In recent decades, Arctic sea ice has decreased dramatically in extent and thickness, with important ecological consequences on Arctic biota, especially for marine mammals and seabirds that use the highly productive ice-edge through their life cycles [1–3]. Besides being one of the very few seabird species specialized on sea-ice habitats, the ivory gull (Pagophila eburnea) is a rare (8000–11 500 breeding pairs worldwide) and endangered (red listed in all countries where it breeds) Arctic endemic [4].

Although a few of its colonies have recently been found on sea ice [5], the ivory gull usually breeds on land but uses sea ice to feed and rest during most of the year and over most of its distribution range [6,7]. Little is known about its offshore ecology but the species is known both to feed on small fish and invertebrate prey found by hovering a few metres over sea ice and open leads, and to scavenge on larger food items like whale or seal carcasses (e.g. remains of polar bear kills [8]).

Improving our understanding of the links between ivory gull and sea ice has been identified as a research prerequisite before a circumpolar conservation strategy can be implemented [4]. Empirical observations suggest that the ivory gull extensively uses the ice-edge, but the strength of this association and its spatio-temporal variability have never been properly assessed.

Between 2007 and 2013, the movements of 104 ivory gulls belonging to the four existing breeding origins (Greenland, Svalbard, Arctic Canada and Arctic Russia) were monitored with Argos-compatible bird tracking PTTs (platform terminal transmitters) [6,7]. For each of the gull positions, ice concentration and distance to the nearest ice-edge were estimated using satellite microwave radiometers [9].

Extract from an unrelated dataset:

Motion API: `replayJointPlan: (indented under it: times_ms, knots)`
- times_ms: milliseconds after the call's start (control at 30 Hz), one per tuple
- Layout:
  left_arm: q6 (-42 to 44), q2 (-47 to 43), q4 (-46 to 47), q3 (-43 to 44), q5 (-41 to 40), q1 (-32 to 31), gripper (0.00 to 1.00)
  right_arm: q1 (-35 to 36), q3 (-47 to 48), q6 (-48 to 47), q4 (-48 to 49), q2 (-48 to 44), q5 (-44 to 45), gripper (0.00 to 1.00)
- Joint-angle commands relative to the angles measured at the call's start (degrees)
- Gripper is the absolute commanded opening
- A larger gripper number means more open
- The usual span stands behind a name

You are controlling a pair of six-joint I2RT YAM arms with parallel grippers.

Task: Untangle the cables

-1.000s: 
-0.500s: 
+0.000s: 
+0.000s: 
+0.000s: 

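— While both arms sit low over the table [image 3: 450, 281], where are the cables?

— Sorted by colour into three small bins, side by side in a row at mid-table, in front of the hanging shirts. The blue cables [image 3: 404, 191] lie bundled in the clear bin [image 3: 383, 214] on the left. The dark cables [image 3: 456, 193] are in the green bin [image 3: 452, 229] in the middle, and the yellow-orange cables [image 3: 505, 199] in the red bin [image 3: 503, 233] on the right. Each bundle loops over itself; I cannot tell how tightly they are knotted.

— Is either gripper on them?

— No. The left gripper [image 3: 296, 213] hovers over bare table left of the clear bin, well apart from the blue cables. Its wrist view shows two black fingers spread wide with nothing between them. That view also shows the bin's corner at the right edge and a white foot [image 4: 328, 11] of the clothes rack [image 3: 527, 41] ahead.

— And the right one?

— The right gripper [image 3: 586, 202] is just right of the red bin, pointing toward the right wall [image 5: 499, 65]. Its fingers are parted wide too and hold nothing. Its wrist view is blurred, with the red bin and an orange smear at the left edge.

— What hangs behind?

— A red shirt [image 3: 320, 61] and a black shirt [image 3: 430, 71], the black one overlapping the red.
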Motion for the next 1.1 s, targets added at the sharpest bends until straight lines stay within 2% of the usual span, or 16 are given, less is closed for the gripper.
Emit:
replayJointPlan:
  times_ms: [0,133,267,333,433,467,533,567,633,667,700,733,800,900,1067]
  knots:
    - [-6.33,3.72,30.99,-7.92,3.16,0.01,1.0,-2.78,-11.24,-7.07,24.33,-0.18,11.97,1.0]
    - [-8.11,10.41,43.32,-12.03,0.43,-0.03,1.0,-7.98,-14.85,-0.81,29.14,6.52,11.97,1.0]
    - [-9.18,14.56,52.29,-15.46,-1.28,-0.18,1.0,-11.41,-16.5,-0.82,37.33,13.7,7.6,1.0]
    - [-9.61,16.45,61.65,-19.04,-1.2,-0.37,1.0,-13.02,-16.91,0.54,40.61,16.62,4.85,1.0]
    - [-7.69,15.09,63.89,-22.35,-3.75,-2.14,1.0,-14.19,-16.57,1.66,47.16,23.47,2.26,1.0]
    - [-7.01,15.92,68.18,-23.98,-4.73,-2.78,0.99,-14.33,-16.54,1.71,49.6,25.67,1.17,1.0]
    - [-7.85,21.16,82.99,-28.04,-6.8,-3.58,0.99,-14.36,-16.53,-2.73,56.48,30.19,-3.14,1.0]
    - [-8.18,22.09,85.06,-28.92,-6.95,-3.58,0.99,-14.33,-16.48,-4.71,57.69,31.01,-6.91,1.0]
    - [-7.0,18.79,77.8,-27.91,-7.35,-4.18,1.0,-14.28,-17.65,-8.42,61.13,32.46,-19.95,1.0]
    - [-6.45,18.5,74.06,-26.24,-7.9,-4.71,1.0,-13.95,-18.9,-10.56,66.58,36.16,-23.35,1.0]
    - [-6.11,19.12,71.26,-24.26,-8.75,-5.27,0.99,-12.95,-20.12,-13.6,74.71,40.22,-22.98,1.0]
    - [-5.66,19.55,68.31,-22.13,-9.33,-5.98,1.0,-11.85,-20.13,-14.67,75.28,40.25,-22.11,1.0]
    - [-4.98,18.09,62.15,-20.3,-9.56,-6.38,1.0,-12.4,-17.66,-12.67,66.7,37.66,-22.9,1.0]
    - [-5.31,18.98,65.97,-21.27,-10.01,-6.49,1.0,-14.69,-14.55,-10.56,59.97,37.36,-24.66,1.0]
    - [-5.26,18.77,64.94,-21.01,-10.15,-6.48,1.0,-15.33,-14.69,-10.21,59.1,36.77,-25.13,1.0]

Based on this unique dataset, this study addressed the following questions: (i) Are ivory gulls really associated with the ice-edge ecotone?; and Which parameters best explain differences (ii) in their use of sea-ice concentrations in time and space or (iii) according to their geographical origin?

2. Material and methods

(a) Ivory gull positions

The 104 ivory gulls were monitored using different types of PTTs and attachments [6,7] and produced 268 772 positions between 2007 and 2013 (electronic supplementary material, table S1).

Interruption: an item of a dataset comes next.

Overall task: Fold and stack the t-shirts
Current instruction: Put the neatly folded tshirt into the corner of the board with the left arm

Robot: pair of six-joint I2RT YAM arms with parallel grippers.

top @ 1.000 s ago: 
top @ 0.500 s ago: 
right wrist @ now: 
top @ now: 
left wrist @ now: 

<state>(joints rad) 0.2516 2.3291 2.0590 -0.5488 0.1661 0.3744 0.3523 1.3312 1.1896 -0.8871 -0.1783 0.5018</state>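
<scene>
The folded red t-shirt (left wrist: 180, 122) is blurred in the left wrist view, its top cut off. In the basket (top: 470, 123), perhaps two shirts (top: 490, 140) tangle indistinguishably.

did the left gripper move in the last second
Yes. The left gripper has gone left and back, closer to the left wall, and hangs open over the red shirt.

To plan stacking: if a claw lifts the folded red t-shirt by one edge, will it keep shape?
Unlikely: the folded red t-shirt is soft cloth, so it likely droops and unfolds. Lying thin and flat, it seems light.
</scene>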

We used PTT data from the Argos positioning system, restricting data to those points in location classes LC3, LC2 and LC1 with accuracies of less than 250 to less than 1500 m [10]; we also included LCA, which has an accuracy similar to LC1 [6,11]. This resulted in 123 787 positions although, for analyses involving ice concentration data, we only used the 78 254 offshore positions that were farther than 20 km from the nearest coast (figure 1; electronic supplementary material, table S1). Indeed, terrestrial positions are not relevant for this study and ice concentration estimated close to land (i.e. 7.5% of all LC321A, of which 73% were produced in June–August close to the colonies and during commuting flights between colonies and feeding grounds) are not reliable owing to mixed coastal pixels [9].

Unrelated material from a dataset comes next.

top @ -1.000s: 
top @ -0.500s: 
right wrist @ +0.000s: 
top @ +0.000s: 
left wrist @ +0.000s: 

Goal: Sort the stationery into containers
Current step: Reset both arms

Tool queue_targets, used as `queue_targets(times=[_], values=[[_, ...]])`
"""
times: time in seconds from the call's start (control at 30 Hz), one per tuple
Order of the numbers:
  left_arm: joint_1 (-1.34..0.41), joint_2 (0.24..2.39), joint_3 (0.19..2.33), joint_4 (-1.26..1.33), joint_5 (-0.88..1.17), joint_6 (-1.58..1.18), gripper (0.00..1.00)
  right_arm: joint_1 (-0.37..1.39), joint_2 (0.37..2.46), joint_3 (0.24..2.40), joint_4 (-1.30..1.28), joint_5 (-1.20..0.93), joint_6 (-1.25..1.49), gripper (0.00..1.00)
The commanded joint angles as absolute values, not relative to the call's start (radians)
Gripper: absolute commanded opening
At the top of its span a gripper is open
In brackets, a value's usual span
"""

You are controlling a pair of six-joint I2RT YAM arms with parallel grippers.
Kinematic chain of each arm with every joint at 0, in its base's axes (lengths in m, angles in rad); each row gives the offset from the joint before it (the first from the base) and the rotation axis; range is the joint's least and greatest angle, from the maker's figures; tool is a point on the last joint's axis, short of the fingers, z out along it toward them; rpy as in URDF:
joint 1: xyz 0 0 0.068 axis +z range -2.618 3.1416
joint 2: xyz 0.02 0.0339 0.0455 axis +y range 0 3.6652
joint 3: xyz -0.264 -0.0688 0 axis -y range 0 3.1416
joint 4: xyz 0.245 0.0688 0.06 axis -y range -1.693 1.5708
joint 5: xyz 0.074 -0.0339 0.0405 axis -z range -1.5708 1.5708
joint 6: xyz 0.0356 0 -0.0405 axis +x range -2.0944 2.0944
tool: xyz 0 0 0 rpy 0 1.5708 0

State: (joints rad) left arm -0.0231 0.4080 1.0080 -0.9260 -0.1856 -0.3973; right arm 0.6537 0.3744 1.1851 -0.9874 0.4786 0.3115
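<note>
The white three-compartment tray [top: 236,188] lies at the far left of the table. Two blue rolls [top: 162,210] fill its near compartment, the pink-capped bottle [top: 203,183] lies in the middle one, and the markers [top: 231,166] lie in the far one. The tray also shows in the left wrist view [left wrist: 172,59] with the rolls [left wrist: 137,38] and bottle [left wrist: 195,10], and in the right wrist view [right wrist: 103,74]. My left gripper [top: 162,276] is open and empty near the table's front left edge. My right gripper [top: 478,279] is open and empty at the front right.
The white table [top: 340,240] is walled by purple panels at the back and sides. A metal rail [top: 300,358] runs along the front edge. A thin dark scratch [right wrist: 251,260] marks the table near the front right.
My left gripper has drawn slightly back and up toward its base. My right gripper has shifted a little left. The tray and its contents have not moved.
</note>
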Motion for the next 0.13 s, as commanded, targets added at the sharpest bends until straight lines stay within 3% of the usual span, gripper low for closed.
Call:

Figure 1. Ivory gull positions and sea-ice conditions: distribution of the ivory gull positions used in this study (a; only LC123A located over marine waters are plotted here); distance to ice-edge according to ice concentration (b); seasonal changes in the use of ‘open water’, ‘ice-edge’ and ‘high concentration sea-ice’ pixels (c); monthly frequencies of ivory gull positions (*IC3x3*) found in sea ice of concentration 40–90% compared with the frequency of available sea ice of same concentration at regional (see Material and methods and electronic supplementary material, table S2) and circumpolar scales (d; with seasonal changes of closed sea ice of concentration 90–100%). In panel (a), the maximal extent of March sea ice and the minimal extent of September sea ice are shown in light and dark colour, respectively, for the period 2007–2013. In (b), box plots show percentiles at 5%, 25%, 50%, 75% and 95%. In panel (d), only positions with ice concentration IC > 1% were used. (Online version in colour.)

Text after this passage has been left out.